There were 5,119 households, out of which 24.8% had children under the age of 18 living with them, 36.5% were married couples living together, 18.3% had a female householder with no husband present, and 41.3% were non-families. 36.0% of all households were made up of individuals, and 9.8% had someone living alone who was 65 years of age or older. The average household size was 2.21 and the average family size was 2.87.

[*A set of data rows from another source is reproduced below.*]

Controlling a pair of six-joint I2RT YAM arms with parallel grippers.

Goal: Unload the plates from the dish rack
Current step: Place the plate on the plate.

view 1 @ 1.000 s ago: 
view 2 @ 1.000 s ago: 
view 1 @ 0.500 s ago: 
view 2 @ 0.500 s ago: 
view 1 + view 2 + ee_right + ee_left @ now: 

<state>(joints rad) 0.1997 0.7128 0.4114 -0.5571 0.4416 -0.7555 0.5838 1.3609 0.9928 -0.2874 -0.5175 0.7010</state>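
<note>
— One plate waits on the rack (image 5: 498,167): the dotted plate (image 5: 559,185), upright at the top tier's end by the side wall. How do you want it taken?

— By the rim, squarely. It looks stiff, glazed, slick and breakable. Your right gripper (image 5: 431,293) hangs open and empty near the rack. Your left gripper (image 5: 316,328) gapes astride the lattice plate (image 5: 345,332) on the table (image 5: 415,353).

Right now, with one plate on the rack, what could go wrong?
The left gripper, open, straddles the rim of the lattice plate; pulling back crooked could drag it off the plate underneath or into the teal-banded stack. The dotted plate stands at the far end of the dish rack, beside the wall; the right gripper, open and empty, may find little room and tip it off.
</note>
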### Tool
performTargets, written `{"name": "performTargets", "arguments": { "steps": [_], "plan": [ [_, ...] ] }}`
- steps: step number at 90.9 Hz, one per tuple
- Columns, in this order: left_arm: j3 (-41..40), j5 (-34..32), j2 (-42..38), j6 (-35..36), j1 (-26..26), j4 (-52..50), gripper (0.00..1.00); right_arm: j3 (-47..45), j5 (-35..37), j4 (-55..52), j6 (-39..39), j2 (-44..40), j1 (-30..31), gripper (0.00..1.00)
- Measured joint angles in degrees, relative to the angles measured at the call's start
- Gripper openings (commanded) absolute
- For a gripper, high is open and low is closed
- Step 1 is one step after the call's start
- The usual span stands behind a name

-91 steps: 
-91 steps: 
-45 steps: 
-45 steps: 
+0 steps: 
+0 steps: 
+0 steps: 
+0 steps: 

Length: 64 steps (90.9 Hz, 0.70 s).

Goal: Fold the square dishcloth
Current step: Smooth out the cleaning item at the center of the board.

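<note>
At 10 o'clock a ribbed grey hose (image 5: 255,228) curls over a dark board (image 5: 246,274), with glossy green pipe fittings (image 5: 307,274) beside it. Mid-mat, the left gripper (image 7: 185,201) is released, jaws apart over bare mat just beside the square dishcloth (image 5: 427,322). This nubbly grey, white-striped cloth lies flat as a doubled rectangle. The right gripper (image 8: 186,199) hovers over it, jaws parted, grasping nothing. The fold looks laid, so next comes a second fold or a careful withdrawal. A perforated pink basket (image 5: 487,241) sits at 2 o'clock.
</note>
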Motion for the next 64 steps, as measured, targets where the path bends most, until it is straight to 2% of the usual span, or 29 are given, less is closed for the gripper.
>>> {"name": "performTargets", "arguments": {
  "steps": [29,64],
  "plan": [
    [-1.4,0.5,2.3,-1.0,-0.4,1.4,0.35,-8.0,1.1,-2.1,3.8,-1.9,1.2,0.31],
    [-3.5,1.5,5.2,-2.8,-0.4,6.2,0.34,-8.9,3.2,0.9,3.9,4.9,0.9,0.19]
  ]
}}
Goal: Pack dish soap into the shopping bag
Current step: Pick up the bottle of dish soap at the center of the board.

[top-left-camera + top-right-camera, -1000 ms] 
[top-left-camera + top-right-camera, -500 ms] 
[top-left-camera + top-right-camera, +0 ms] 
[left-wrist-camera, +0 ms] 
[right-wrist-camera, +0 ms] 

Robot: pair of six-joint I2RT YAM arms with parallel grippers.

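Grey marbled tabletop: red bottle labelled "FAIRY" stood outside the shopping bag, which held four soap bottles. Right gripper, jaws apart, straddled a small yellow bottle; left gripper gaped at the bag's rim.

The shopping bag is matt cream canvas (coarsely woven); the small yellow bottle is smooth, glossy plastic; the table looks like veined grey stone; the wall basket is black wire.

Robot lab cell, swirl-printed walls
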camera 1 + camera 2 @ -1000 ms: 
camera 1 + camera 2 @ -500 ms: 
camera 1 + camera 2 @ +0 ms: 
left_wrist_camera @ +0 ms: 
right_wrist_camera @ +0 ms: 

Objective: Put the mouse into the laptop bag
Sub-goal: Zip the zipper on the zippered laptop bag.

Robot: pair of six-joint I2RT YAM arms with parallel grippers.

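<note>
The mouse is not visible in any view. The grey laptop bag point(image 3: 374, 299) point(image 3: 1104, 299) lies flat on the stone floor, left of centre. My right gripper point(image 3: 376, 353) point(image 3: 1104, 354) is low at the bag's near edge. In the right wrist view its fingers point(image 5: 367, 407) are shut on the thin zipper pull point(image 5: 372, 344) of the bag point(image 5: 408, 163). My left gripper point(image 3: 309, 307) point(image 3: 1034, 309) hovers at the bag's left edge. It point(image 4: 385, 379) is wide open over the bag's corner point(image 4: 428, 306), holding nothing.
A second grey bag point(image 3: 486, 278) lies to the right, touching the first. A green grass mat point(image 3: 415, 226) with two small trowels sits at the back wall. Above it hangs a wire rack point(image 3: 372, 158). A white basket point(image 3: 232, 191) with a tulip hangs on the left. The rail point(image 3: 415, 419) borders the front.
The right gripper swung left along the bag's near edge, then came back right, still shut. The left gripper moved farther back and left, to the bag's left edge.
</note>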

In the city the population was spread out, with 21.9% under the age of 18, 8.6% from 18 to 24, 29.8% from 25 to 44, 26.5% from 45 to 64, and 13.2% who were 65 years of age or older. The median age was 39 years. For every 100 females, there were 86.9 males. For every 100 females age 18 and over, there were 83.7 males.

The median income for a household in the city was $37,861, and the median income for a family was $47,328. Males had a median income of $33,599 versus $29,167 for females. The per capita income for the city was $21,791. About 6.8% of families and 7.6% of the population were below the poverty line, including 13.2% of those under age 18 and 4.6% of those age 65 or over.

Bedford Heights has a prominent Jewish community and a 1961 erected Kol Israel Holocaust Memorial at the Zion Memorial Park Cemetery.